The city council left us with a cliffhanger at the end of 2009. Would they approve the application for a $3 million state bond to finance renovations to the Public Works Department? Would the councilmembers find answers to the questions they wanted resolved before committing to taking out the loan? Could they make this momentous decision before the January application deadline?
The short answer is YES. At the first meeting of the year January 4, the council voted unanimously to proceed with the application to borrow $3 million.
The Long Answer
Councilmember Josh Wright voiced a number of misgivings about the deal. He had reservations about the scope of the work because of the possibility the city would make changes to the Public Works department that would reduce or alter its physical plant needs. The city has the option to save money by handing over some Public Works functions to the county. Sanitation was the function most mentioned. But, Wright expressed frustration that the city staff had not provided enough information to aid decision making. The staff provided figures showing relative costs of sanitation, but not other functions.
City manager Barbara Matthews explained that she and the staff had focused on sanitation because it was the most expensive and the most pertinent. Handing over other Public Works duties such as road work or equipment maintenance would have no or little impact on the physical plant or the renovation costs, she said.
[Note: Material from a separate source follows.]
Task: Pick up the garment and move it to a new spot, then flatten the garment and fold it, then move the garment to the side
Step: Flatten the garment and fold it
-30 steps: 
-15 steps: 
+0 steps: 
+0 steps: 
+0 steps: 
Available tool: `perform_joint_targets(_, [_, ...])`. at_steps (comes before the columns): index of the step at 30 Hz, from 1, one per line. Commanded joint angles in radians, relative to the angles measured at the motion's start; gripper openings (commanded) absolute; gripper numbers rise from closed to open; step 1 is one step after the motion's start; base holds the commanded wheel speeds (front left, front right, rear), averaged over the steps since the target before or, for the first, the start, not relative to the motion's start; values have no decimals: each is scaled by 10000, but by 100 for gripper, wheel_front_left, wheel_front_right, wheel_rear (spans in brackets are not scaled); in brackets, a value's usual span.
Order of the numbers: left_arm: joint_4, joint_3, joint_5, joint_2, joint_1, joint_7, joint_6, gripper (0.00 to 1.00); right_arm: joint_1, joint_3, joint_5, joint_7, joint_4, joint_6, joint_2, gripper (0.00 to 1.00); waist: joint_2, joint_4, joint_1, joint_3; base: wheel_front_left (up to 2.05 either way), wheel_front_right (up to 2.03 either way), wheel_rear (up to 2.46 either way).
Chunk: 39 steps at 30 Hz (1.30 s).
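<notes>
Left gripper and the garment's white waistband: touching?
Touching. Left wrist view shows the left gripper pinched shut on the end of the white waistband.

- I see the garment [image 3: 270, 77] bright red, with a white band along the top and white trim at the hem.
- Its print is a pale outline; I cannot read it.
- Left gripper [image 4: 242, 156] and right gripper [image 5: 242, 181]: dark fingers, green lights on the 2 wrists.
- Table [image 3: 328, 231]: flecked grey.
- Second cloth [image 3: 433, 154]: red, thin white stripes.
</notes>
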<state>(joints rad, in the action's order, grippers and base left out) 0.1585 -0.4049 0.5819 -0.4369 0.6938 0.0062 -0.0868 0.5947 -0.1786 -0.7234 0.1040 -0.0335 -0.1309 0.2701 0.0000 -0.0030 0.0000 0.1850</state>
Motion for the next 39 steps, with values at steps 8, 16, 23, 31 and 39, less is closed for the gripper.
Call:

Ms. Matthews cautioned the council that the staff recommended borrowing a smaller amount and making up the difference with reserve funds (savings accounts that the city salts away for just such major expenses). Staff recommended that course particularly if the project were scaled back, she said.
Mayor Bruce Williams seemed unaffected by this advice, he said the yearly bond interest payments were $226,000 a year, “not a big price to pay” for the renovation.
Councilmember Wright commented that most taxpayers would think “that’s real money” and would say “don’t spend it if you don’t need to.” He cautioned the mayor that the state could have another surprise budget cut next year, and such amounts are “nothing to sneeze at.”
The mayor retorted that the increased cost of doing the project later at higher interest and construction rates was also nothing to sneeze at.
The mayor, councilmembers Reuben Snipper and Fred Schultz all cited the favorable conditions that convinced them to proceed with the bond. Schultz said “Timing is critical” because it looks as though the Federal Reserve may raise interest rates soon. If the economy improves, the cost of construction will rise, he said.
Most of the councilmembers were under the impression that even if the loan were secured now, there would be “flexibility” to alter the renovation plans to accommodate possible Public Works changes. City manager Barbara Matthews crushed that hope, cautioning them that the architecture plans are completed “at 100%” and ready to go out for bid in January. “If you want to revisit the plans, do it sooner than later.” she said.
And so, the council jumps off the cliff, wings out and flaps down, assuming it will catch an updraft. The flying machine isn’t quite finished, and they may need to change the flight-plan, but they say they can take care of those details in flight.
Your Gilbert is working up a case of Major Annoyance with professional drug legalization activists. Amber Langston, of Takomans for Intelligent Marijuana Enforcement (TIME) presented results of a questionnaire to the council. The questionnaire asked “In order to focus police resources on violent and property crimes, would you support a local ordinance directing police to stop arresting people for possession of marijuana for personal use?” 304 of the 424 residents who replied said “yes.”
According to an article in last month’s Takoma Voice by Anu Nathan, Ms. Langston helped pass marijuana decriminalization initiatives in Columbia, MO before moving to Takoma Park.
To their credit, the council was not fooled by the patently faux concern for conserving “police resources.” And they were underimpressed that the activist was unaware that city police already do not go after marijuana users unless the users are engaged in other crimes.
Ms Langston’s goals are identical with those of decriminalization activists that some say hijacked the Citizens Public Safely Advisory Committee (CPSAC). Former members of that committee charged that the activists tried to refocus the committee on just such an ordinance as TIME promotes. Due to this and other issues some committee members resigned and CPSAC was disbanded by the council.
Your Gilbert is reminded of the other ordinances professional activists like to bring to Takoma Park, knowing the city is a liberal pushover. We hope the council doesn’t fall for this one, if only because of the way the drug decriminalizers have gone about it. That’s not to mention that we’d like the city NOT to be known as the patsy for every progressive lobby group.
We have nothing against pot smokers – other than their unwise choice of drugs when there is so much legal alcohol available (maybe that’s why they call it “dope”). But, we wonder who or what is behind the nationwide push to decriminalize. We don’t know, but we suspect there are large corporations itching to market marijuana. Your Gilbert thinks a major industry selling a product combining the worst aspects of tobacco and liquor would be a bad thing.